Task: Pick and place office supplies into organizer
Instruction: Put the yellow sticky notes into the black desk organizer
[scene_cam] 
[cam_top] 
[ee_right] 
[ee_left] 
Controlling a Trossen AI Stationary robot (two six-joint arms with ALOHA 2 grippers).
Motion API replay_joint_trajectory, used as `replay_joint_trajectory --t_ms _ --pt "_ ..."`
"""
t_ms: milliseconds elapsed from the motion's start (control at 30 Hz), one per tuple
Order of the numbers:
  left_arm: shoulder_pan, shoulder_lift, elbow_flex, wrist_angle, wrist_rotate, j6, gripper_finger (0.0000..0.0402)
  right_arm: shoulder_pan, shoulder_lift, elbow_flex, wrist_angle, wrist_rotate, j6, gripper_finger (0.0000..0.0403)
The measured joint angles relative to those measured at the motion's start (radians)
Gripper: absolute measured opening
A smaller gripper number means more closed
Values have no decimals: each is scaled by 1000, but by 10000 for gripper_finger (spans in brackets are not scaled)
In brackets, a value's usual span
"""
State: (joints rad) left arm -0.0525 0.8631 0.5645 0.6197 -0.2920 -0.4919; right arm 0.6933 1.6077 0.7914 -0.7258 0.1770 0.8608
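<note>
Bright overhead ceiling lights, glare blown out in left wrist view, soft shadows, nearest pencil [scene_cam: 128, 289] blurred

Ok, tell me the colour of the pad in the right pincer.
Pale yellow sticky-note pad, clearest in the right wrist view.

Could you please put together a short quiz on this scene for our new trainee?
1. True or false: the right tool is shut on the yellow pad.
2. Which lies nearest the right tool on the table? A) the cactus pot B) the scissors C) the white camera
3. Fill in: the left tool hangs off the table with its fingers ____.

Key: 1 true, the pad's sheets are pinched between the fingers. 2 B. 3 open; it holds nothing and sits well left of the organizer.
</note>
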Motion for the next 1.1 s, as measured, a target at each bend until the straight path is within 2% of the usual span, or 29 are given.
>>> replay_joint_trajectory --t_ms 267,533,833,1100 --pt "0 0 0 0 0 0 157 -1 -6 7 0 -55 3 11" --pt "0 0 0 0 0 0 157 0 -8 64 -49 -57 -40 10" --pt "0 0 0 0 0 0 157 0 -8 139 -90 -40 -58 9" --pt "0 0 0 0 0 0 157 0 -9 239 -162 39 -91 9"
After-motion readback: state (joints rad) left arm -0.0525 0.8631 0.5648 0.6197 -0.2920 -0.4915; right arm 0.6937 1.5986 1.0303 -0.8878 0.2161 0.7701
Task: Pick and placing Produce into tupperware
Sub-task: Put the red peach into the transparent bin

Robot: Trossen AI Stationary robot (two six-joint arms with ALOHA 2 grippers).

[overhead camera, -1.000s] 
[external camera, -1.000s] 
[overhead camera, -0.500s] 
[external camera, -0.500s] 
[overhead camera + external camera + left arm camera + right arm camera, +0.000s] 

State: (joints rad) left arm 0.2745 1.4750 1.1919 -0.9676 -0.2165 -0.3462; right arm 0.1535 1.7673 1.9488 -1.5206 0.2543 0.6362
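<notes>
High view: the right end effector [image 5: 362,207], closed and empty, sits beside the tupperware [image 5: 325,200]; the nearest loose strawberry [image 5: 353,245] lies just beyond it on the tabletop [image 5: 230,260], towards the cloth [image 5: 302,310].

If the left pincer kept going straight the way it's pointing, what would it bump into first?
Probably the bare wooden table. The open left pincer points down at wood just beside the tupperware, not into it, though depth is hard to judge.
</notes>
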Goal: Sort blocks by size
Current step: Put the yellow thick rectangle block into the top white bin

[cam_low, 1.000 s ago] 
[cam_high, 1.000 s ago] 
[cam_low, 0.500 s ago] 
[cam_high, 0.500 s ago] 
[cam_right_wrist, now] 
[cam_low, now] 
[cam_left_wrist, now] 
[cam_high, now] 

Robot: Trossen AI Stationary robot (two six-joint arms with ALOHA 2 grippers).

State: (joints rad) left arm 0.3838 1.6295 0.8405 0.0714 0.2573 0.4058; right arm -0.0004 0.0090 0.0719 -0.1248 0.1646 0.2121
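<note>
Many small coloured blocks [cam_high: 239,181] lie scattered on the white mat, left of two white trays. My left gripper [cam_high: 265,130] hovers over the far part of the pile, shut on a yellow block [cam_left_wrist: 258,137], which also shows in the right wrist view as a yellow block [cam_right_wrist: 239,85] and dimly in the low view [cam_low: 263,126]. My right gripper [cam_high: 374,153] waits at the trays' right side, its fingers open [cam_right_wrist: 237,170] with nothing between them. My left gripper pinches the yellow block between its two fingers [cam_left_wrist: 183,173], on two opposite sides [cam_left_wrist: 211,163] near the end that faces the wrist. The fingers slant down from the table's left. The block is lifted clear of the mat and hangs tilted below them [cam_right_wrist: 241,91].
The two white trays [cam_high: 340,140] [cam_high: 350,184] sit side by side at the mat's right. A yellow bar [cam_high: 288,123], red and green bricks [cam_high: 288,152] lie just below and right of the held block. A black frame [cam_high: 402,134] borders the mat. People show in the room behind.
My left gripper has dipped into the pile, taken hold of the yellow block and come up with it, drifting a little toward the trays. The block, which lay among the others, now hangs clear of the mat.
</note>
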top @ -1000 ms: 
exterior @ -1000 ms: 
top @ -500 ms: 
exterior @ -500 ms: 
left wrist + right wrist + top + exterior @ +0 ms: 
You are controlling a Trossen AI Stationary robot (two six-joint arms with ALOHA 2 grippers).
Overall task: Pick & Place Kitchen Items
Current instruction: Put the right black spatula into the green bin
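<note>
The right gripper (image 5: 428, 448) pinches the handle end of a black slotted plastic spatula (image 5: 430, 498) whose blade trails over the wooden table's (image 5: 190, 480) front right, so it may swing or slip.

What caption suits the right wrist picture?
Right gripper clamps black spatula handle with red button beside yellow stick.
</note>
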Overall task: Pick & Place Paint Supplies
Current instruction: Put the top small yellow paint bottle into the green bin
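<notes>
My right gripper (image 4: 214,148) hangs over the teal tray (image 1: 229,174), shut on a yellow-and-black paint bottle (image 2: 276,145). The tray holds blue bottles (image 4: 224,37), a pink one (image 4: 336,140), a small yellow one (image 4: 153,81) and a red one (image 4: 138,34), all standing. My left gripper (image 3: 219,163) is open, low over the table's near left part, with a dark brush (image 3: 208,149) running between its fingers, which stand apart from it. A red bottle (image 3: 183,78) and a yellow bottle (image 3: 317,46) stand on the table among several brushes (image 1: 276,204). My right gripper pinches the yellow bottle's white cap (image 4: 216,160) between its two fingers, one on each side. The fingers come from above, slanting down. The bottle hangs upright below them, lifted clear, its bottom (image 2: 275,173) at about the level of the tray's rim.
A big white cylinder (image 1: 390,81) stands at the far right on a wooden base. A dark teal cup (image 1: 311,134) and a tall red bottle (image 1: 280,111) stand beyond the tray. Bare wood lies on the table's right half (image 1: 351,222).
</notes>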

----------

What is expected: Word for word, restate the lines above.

Completed task:
Task: Pick and place office supplies into organizer
Instruction: Put the yellow sticky notes into the black desk organizer
[scene_cam] 
[cam_top] 
[ee_right] 
[ee_left] 
Controlling a Trossen AI Stationary robot (two six-joint arms with ALOHA 2 grippers).
Motion API replay_joint_trajectory, used as `replay_joint_trajectory --t_ms _ --pt "_ ..."`
"""
t_ms: milliseconds elapsed from the motion's start (control at 30 Hz), one per tuple
Order of the numbers:
  left_arm: shoulder_pan, shoulder_lift, elbow_flex, wrist_angle, wrist_rotate, j6, gripper_finger (0.0000..0.0402)
  right_arm: shoulder_pan, shoulder_lift, elbow_flex, wrist_angle, wrist_rotate, j6, gripper_finger (0.0000..0.0403)
The measured joint angles relative to those measured at the motion's start (radians)
Gripper: absolute measured opening
A smaller gripper number means more closed
Values have no decimals: each is scaled by 1000, but by 10000 for gripper_finger (spans in brackets are not scaled)
In brackets, a value's usual span
"""
State: (joints rad) left arm -0.0525 0.8631 0.5645 0.6197 -0.2920 -0.4919; right arm 0.6933 1.6077 0.7914 -0.7258 0.1770 0.8608
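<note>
Bright overhead ceiling lights, glare blown out in left wrist view, soft shadows, nearest pencil [scene_cam: 128, 289] blurred

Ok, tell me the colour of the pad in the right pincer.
Pale yellow sticky-note pad, clearest in the right wrist view.

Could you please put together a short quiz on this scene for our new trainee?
1. True or false: the right tool is shut on the yellow pad.
2. Which lies nearest the right tool on the table? A) the cactus pot B) the scissors C) the white camera
3. Fill in: the left tool hangs off the table with its fingers ____.

Key: 1 true, the pad's sheets are pinched between the fingers. 2 B. 3 open; it holds nothing and sits well left of the organizer.
</note>
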Motion for the next 1.1 s, as measured, a target at each bend until the straight path is within 2% of the usual span, or 29 are given.
>>> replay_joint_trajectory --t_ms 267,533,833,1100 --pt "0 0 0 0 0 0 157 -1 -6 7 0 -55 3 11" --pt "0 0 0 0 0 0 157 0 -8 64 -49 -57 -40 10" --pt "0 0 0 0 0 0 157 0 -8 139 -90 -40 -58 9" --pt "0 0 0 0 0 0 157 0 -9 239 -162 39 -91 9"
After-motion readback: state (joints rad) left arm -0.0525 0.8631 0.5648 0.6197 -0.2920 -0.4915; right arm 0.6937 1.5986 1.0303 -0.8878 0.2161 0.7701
Task: Pick and placing Produce into tupperware
Sub-task: Put the red peach into the transparent bin

Robot: Trossen AI Stationary robot (two six-joint arms with ALOHA 2 grippers).

[overhead camera, -1.000s] 
[external camera, -1.000s] 
[overhead camera, -0.500s] 
[external camera, -0.500s] 
[overhead camera + external camera + left arm camera + right arm camera, +0.000s] 

State: (joints rad) left arm 0.2745 1.4750 1.1919 -0.9676 -0.2165 -0.3462; right arm 0.1535 1.7673 1.9488 -1.5206 0.2543 0.6362
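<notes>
High view: the right end effector [image 5: 362,207], closed and empty, sits beside the tupperware [image 5: 325,200]; the nearest loose strawberry [image 5: 353,245] lies just beyond it on the tabletop [image 5: 230,260], towards the cloth [image 5: 302,310].

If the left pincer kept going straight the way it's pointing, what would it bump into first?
Probably the bare wooden table. The open left pincer points down at wood just beside the tupperware, not into it, though depth is hard to judge.
</notes>
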Goal: Sort blocks by size
Current step: Put the yellow thick rectangle block into the top white bin

[cam_low, 1.000 s ago] 
[cam_high, 1.000 s ago] 
[cam_low, 0.500 s ago] 
[cam_high, 0.500 s ago] 
[cam_right_wrist, now] 
[cam_low, now] 
[cam_left_wrist, now] 
[cam_high, now] 

Robot: Trossen AI Stationary robot (two six-joint arms with ALOHA 2 grippers).

State: (joints rad) left arm 0.3838 1.6295 0.8405 0.0714 0.2573 0.4058; right arm -0.0004 0.0090 0.0719 -0.1248 0.1646 0.2121
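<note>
Many small coloured blocks [cam_high: 239,181] lie scattered on the white mat, left of two white trays. My left gripper [cam_high: 265,130] hovers over the far part of the pile, shut on a yellow block [cam_left_wrist: 258,137], which also shows in the right wrist view as a yellow block [cam_right_wrist: 239,85] and dimly in the low view [cam_low: 263,126]. My right gripper [cam_high: 374,153] waits at the trays' right side, its fingers open [cam_right_wrist: 237,170] with nothing between them. My left gripper pinches the yellow block between its two fingers [cam_left_wrist: 183,173], on two opposite sides [cam_left_wrist: 211,163] near the end that faces the wrist. The fingers slant down from the table's left. The block is lifted clear of the mat and hangs tilted below them [cam_right_wrist: 241,91].
The two white trays [cam_high: 340,140] [cam_high: 350,184] sit side by side at the mat's right. A yellow bar [cam_high: 288,123], red and green bricks [cam_high: 288,152] lie just below and right of the held block. A black frame [cam_high: 402,134] borders the mat. People show in the room behind.
My left gripper has dipped into the pile, taken hold of the yellow block and come up with it, drifting a little toward the trays. The block, which lay among the others, now hangs clear of the mat.
</note>
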top @ -1000 ms: 
exterior @ -1000 ms: 
top @ -500 ms: 
exterior @ -500 ms: 
left wrist + right wrist + top + exterior @ +0 ms: 
You are controlling a Trossen AI Stationary robot (two six-joint arms with ALOHA 2 grippers).
Overall task: Pick & Place Kitchen Items
Current instruction: Put the right black spatula into the green bin
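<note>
The right gripper (image 5: 428, 448) pinches the handle end of a black slotted plastic spatula (image 5: 430, 498) whose blade trails over the wooden table's (image 5: 190, 480) front right, so it may swing or slip.

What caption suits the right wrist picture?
Right gripper clamps black spatula handle with red button beside yellow stick.
</note>
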Overall task: Pick & Place Paint Supplies
Current instruction: Put the top small yellow paint bottle into the green bin
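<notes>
My right gripper (image 4: 214,148) hangs over the teal tray (image 1: 229,174), shut on a yellow-and-black paint bottle (image 2: 276,145). The tray holds blue bottles (image 4: 224,37), a pink one (image 4: 336,140), a small yellow one (image 4: 153,81) and a red one (image 4: 138,34), all standing. My left gripper (image 3: 219,163) is open, low over the table's near left part, with a dark brush (image 3: 208,149) running between its fingers, which stand apart from it. A red bottle (image 3: 183,78) and a yellow bottle (image 3: 317,46) stand on the table among several brushes (image 1: 276,204). My right gripper pinches the yellow bottle's white cap (image 4: 216,160) between its two fingers, one on each side. The fingers come from above, slanting down. The bottle hangs upright below them, lifted clear, its bottom (image 2: 275,173) at about the level of the tray's rim.
A big white cylinder (image 1: 390,81) stands at the far right on a wooden base. A dark teal cup (image 1: 311,134) and a tall red bottle (image 1: 280,111) stand beyond the tray. Bare wood lies on the table's right half (image 1: 351,222).
</notes>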

Nothing remains to be added to the response.